With the introduction of the act, the legal position in the Cayman Islands will be as follows:

  • Funding arrangements will be permitted in civil proceedings (including proceedings in the Financial Services Division of the Grand Court, which is the division that specifically caters for the jurisdiction’s financial disputes) and arbitration proceedings, but not in criminal proceedings and certain family law proceedings. The act will extend to pre-proceedings advice, where that advice is in anticipation of or in contemplation of proceedings.
  • The criminal and civil offences of champerty and maintenance will be repealed, however laws regarding contracts that offend public policy are expressly preserved.
  • Third party funding agreements will be permitted. These agreements must be in writing and comply with any prescribed requirements (as at the time of writing, no draft regulations have been published). The return to the funder must consist of either: the costs of the proceeding plus a further amount calculated by reference to the funder’s anticipated expenditure, or a percentage of the amount or the value of the property recovered in the proceedings. There will not be a cap on how much the funder is permitted to recover, and the sanction of the court will not be needed.
  • "Contingency fee agreements" between Cayman Islands attorneys and litigants will be permitted. "Contingency fee agreements" for the purposes of the act are agreements where the remuneration payable to the attorney is wholly or partly contingent on a successful outcome in the proceeding, bringing under one umbrella the previously distinguished conditional and contingent fee agreements. In relation to a fee agreement that operates as a traditional conditional fee agreement, the success fee cannot be calculated by reference to the percentage of any award or property recovered in the proceedings, so practically this would usually be an uplift calculated by reference to the attorney’s normal fees. Any success fee component payable to the attorney cannot exceed 100 per cent of the attorney’s normal fees; in respect of money claims, a prescribed percentage (to be provided for in the yet to be published regulations – an initial draft circulated when the bill was first proposed provided for a figure of 33.3 per cent) of the amount awarded (excluding any awards for costs).

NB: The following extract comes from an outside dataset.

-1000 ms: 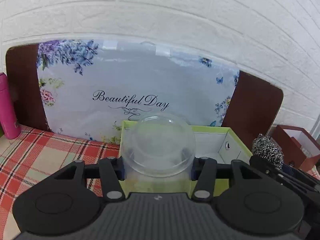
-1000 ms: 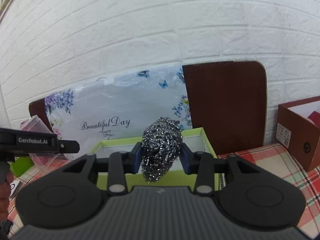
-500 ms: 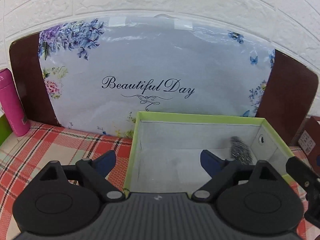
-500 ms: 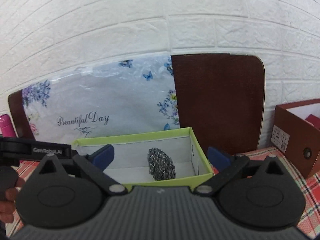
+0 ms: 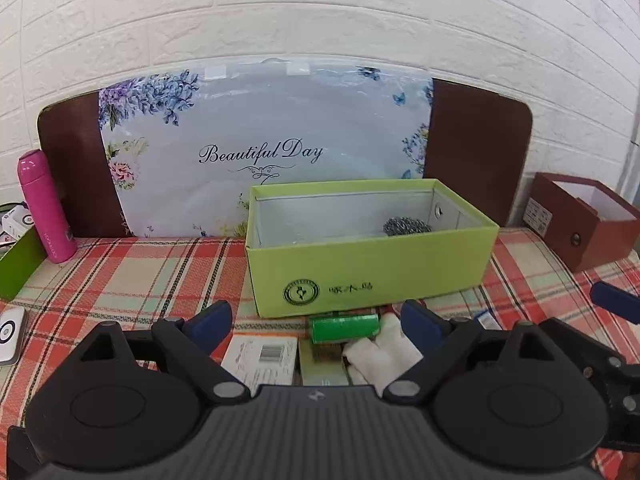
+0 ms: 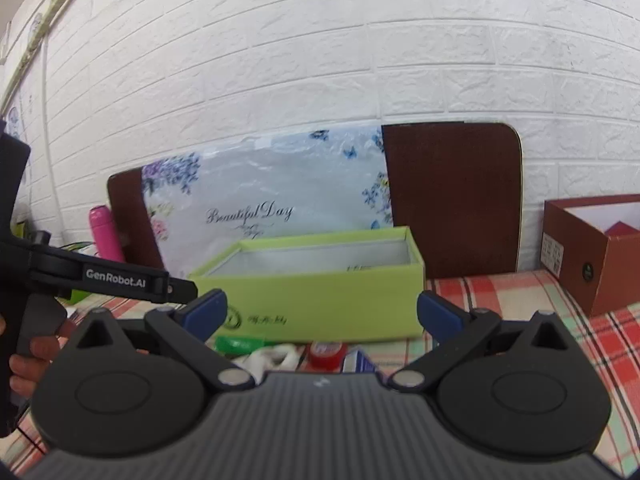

In relation to fee agreements that are contingent fee agreements based on recoveries, the amount payable to the attorney cannot exceed a prescribed percentage (to be provided for in the yet to be published regulations) of the amount or value of the property recovered. These caps will keep attorney fees proportionate to both the work performed and the value of the underlying claim. A "contingency fee agreement" within those parameters does not need the approval of the court, however the court can approve a higher cap (having regard to the nature and complexity of the proceeding, and the expense or risk involved) of up to 40 per cent of the amount awarded or property recovered. The agreement must be in writing and provide the client with a 14-day cooling off period.

The act will give cabinet, in consultation with the chief justice of the Grand Court and the local legal practitioners body, a wide discretion to prescribe regulations in relation to both third-party funding and contingency fee agreements. At the time of writing, no draft regulations have been published, and we will wait to see them with interest. The act also clarifies a number of grey areas that had not been tested at common law. For example, the act provides that third-party funding can be obtained for pre-litigation advice, and for claims pursued in arbitration.

With the introduction of the Act, the Cayman Islands will stand apart from the other main offshore jurisdictions, where the position is not legislated for and the availability of litigation funding outside of the company liquidation context varies depending on common law development. Appropriately structured third-party funding is available in Bermuda and Jersey with the court’s approval, is generally not available in Hong Kong, and the position appears to be untested in the British Virgin Islands (albeit obiter judicial commentary is generally supportive).